This is today's quote from Abraham, who I have mentioned here before:
"Physical man gets into an uncomfortable place when he concludes, "I and those like me have come to the right decisions, and everybody that's living outside of these right decisions is wrong." And then he spends his life pushing against all those "wrong" decisions and cutting himself off from the Life Force that would help him have joy in his, what he concludes to be, right decisions. There is no one right path. There are endless paths, and the differences in the paths are what make them more and more, and more, perfect. The same old path no longer serves."
Excerpted from the workshop in Orlando, FL on Saturday, February 3rd, 2001 # 731
(These daily quotes also appear each day in my top left sidebar of this blog.)
It is a second look, this morning, at some of my own worst behavior; the first recent look being Saturday night when I went to a small restaurant to listen to Karaoke. It involves my observation of others who carried take-out food into the restaurant and proceeded to eat it, and put all the trash in the restaurant bins.
No one else seemed to have a problem with this - certainly not the restaurant - because I learned that this is common for these particular individuals.
But it flashed all over me like a heat wave. I could feel myelf getting literally & physically hotter; labels leaped to my mind: disgusting, cheap, low class (there's a telling one), thoughtless, lousy upbringing, selfish...
And, as you might imagine, I have a love/hate relationship with these sorts of insights!
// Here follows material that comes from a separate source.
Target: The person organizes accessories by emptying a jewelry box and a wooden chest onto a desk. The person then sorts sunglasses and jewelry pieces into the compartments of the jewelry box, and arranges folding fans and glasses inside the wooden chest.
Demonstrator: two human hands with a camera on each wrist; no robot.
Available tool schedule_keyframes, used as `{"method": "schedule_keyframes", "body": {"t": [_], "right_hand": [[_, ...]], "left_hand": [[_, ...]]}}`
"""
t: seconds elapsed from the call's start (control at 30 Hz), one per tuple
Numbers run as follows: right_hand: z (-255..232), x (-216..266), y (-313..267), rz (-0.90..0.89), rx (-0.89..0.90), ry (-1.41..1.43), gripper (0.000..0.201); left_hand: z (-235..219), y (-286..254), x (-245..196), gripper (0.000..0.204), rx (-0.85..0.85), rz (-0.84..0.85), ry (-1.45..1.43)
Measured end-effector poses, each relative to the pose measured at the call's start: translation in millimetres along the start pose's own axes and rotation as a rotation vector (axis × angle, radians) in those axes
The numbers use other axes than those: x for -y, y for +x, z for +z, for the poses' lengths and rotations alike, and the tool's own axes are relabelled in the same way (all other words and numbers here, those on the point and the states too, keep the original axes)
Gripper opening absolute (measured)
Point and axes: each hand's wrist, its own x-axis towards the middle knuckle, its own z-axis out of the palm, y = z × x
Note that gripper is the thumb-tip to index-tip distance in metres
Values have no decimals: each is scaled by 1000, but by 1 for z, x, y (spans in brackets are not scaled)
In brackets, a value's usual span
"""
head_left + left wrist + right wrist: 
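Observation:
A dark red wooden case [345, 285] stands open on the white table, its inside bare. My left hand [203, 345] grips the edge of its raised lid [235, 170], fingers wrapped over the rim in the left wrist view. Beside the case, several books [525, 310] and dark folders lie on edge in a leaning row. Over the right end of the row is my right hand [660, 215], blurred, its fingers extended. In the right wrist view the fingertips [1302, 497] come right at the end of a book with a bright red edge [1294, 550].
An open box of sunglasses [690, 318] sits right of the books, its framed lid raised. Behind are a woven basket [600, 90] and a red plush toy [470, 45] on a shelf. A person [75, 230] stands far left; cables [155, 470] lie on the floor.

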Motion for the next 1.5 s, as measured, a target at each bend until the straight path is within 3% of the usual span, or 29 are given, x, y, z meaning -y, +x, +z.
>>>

Even in the moment, I knew the thoughts and the emotion were all mine. I was actually angry about it. And I could feel all this effect the way I listened to a few more singers. Frankly, I could hardly get out of there fast enough.
I've know for a long long time that my rearing was a tad on the fundamental/judgmental/black & white side. But I am now seeing that the results of those attitudes are entirely mine; they effect no one but me...unless I inflict my (narrow) opinions on my tablemates. And I must also confess that I did a little of that, too. GROAN ....or as Laura would type: Aaaaarrrrrrrrrrrrrrrrrrrrrrrrrrrrrrrrgggggggghhhh!
Certain judgments are appropriate, of course. I usually make a distinction by calling those decisions 'discernment'. Things like where I donate my time or money; people I choose to become close to; books; philosophies.. and simple things such as whether to cook a nice meal or head out for pizza and beer.
I spent way too much of last Saturday, though, engaged in a behavior that cut me off from Source and stole all the joy from my evening. I did it. I'm STILL holding on to too much old stuff.
"Uncomfortable"; you bet! "Pushing against", ditto. ...lord, have mercy!
Will I do it again? ...probably.
But, almost certainly, I'll do it a little less often with less strong implications for my immediate happiness, and with a much quicker return to my center - my connection to Source. And that's because I really am connected a lot of the time. It's why I'm here afterall: to explore the potential of this relationship between myself and Source, and to bring my heart & my behavior into closer and closer virbrtional alignment until there is no space between us anymore.